Охотовед уехал, а на станции начались новые хлопоты: поступивших медвежат нужно было определить на жительство…
Жизнь на Биостанции начиналась непросто. В декабре, под самый Новый год, в старом доме, когда-то построенном лесником из добротной сосны, разобрали огромную, занимавшую пол избы русскую печь. На её месте решили сложить современную печку— с плитой, обогревателем и сушилкой. За работу взялись научные сотрудники Заповедника, едва имевшие представление о печном деле. Главным печником стал я сам. Решил сложить печь с сушилкой, обогревателем и со сводами, чтобы можно было при надобности и хлеб испечь. На улице стоял мороз, и глину для раствора месили в большом чугунном котле, под которым беспрестанно горел костер. Кирпичи и раствор для строительства печки подавали через окно, которое постоянно оставалось открытым. От этого по избе гуляли сквозняки, и было холодно. От мороза глиняный раствор, на котором клали кирпичи, мог замёрзнуть, и тогда все труды по строительству печки окажутся напрасными: как только печь нагреется, раствор растает и как кисель вытечет из-под кирпичей. Если после этого печь не развалится, то топить её все равно станет невозможно— из всех щелей повалит дым. Поэтому, работали быстро – и днём, и ночью. Когда, наконец, закончи ли работу и растопили печь, все ликовали! Печка весело потрескивала дровами, из трубы вился сизый дым, на плите засвистел на разные голоса закипающий чайник. Прогревшаяся печь начала сохнуть, от неё повалил пар, от которого в избе повис густой туман, но это уже не могло испортить нам хорошего настроения.
Позже я пристроил к печке камин. Небольшой, шириной около полуметра, он загадочно гудел ярким живым пламенем, как бы напоминая новым жильцам о тех временах, когда огонь костра был главным святилищем, определявшим саму возможность выживания человека в дикой природе.
На биостанции началась работа.
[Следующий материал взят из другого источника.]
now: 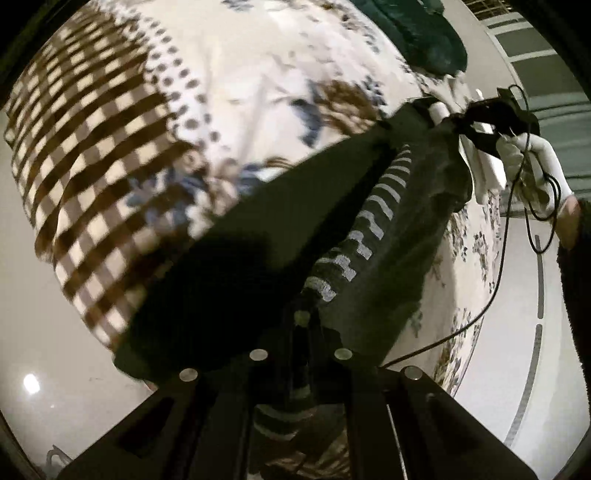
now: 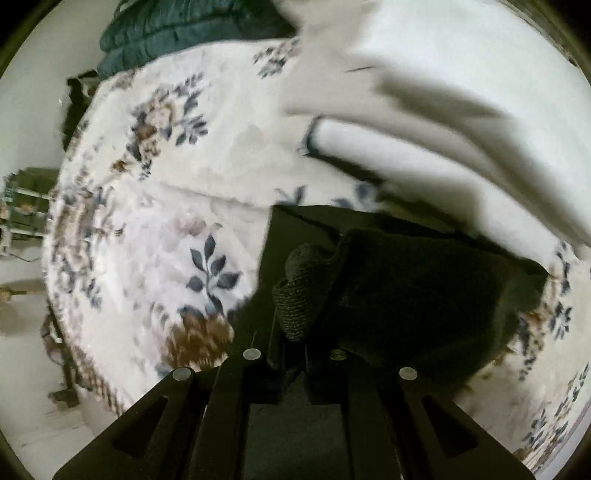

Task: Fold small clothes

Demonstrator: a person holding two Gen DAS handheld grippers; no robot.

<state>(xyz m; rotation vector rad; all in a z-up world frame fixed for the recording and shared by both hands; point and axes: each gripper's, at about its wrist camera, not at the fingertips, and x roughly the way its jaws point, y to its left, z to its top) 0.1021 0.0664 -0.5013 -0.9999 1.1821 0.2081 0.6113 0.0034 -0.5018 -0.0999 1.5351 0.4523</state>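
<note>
A small dark garment (image 1: 258,236) with a grey-striped band (image 1: 369,221) hangs stretched in the air above a floral bedspread (image 1: 258,74). My left gripper (image 1: 301,332) is shut on its near end. My right gripper (image 1: 443,114) shows in the left wrist view, shut on the far end, held by a white-gloved hand (image 1: 532,162). In the right wrist view my right gripper (image 2: 293,354) is shut on the same dark garment (image 2: 406,288), with a ribbed edge (image 2: 295,306) bunched between the jaws.
A brown-and-cream checked cloth (image 1: 85,177) lies on the bed's left part. A dark green quilted cover (image 1: 417,33) lies at the far end, also in the right wrist view (image 2: 177,26). A white cloth (image 2: 443,110) is heaped at right. Pale floor (image 1: 524,295) surrounds the bed.
</note>
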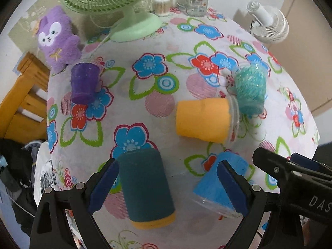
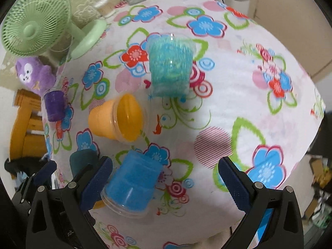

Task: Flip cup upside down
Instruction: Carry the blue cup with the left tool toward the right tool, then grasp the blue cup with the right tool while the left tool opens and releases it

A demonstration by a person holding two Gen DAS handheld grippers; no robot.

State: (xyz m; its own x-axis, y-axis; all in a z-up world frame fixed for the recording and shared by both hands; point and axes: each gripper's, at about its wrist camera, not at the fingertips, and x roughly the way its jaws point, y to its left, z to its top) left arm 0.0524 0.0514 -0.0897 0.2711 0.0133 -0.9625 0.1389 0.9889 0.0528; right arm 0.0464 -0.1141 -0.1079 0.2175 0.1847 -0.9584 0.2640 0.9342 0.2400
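Note:
Several cups sit on the floral tablecloth (image 1: 145, 108). A dark teal cup (image 1: 146, 188) with a yellow rim lies between the fingers of my open left gripper (image 1: 167, 184), untouched. A blue cup (image 1: 217, 188) lies on its side by the left gripper's right finger; it also shows in the right wrist view (image 2: 132, 184), just inside the left finger of my open right gripper (image 2: 166, 183). An orange cup (image 1: 204, 119) lies on its side, mouth toward the right camera (image 2: 118, 119). A turquoise cup (image 2: 170, 68) and a purple cup (image 1: 84, 82) stand apart.
A green desk fan (image 1: 116, 2), a purple plush toy (image 1: 57, 39), a glass jar mug (image 1: 195, 0) and a cotton-swab box (image 1: 160, 5) stand at the table's far side. A white fan (image 1: 269, 23) is behind the right edge. A wooden chair (image 1: 22, 101) is left of the table.

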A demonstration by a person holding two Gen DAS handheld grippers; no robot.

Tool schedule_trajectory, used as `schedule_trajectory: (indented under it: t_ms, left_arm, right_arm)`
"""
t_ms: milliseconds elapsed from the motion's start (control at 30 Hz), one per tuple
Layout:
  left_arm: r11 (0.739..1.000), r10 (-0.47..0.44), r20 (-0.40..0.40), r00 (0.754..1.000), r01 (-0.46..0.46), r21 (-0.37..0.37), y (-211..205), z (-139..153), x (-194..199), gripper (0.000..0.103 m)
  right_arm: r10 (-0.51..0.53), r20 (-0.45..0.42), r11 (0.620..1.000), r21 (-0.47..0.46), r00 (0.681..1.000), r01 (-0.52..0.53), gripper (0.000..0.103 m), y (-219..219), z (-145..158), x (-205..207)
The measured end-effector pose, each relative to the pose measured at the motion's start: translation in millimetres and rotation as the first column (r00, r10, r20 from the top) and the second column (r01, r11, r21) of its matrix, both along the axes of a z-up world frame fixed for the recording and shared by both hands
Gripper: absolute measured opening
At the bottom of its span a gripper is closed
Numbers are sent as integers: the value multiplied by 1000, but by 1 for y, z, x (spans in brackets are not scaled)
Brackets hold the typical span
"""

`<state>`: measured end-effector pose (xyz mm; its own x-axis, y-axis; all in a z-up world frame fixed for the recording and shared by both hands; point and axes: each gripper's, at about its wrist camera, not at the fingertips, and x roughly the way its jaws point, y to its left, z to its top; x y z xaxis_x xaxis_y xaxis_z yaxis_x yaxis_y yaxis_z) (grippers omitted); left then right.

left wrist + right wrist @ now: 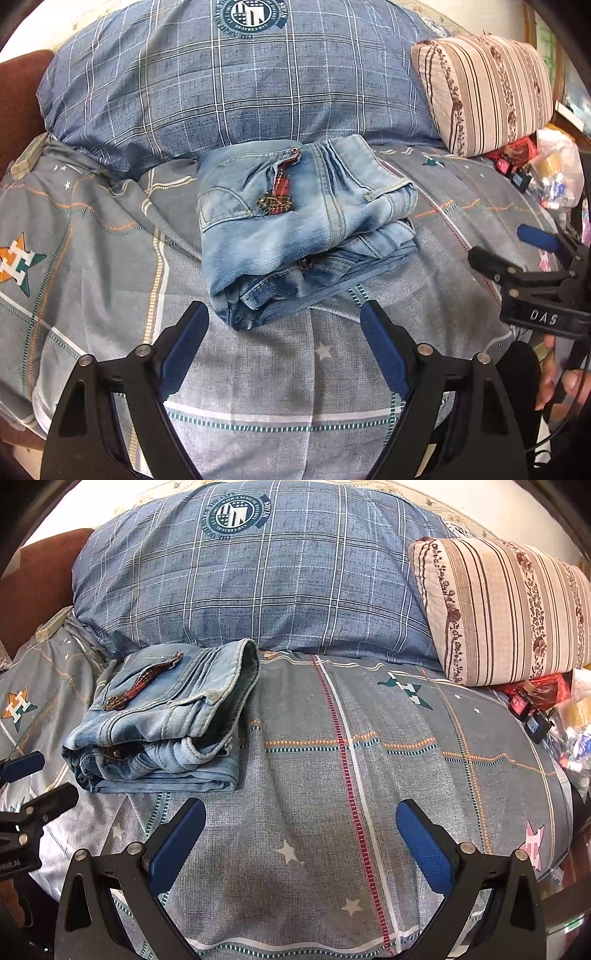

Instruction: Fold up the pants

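Note:
Light blue jeans [295, 229] lie folded into a compact stack on the grey patterned bedsheet [258, 369], with a red plaid patch on top. My left gripper [284, 314] is open and empty just in front of the stack's near edge. My right gripper [301, 812] is open and empty over bare sheet, to the right of the jeans [166, 716]. The right gripper also shows at the right edge of the left wrist view [506, 247], and the left gripper shows at the left edge of the right wrist view [37, 779].
A large blue plaid pillow [240, 81] lies behind the jeans. A striped floral pillow [487, 92] sits at the back right. Red packets and plastic bags [535, 166] are piled at the right edge of the bed. A brown headboard [18, 92] stands at the left.

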<state>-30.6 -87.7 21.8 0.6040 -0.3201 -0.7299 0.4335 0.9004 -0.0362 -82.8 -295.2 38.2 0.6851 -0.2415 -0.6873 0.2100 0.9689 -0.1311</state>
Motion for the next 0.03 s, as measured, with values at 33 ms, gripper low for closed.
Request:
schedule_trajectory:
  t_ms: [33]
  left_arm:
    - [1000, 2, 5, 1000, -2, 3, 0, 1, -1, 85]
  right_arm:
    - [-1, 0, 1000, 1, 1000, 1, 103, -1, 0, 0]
Но в самой середине зимы случилась беда: сгорел старенький трансформатор. Семь долгих месяцев в деревне не было света. Но работа ученых на Биостанции привлекла внимание людей. Торопецкие специалисты не только установили новый трансформатор, но и провели к деревне новую электрическую линию на прочных бетонных столбах, заменили в деревне все старые деревянные столбы на новые и натянули новые провода. С тех самых пор с электричеством в Бубоницах проблем не было.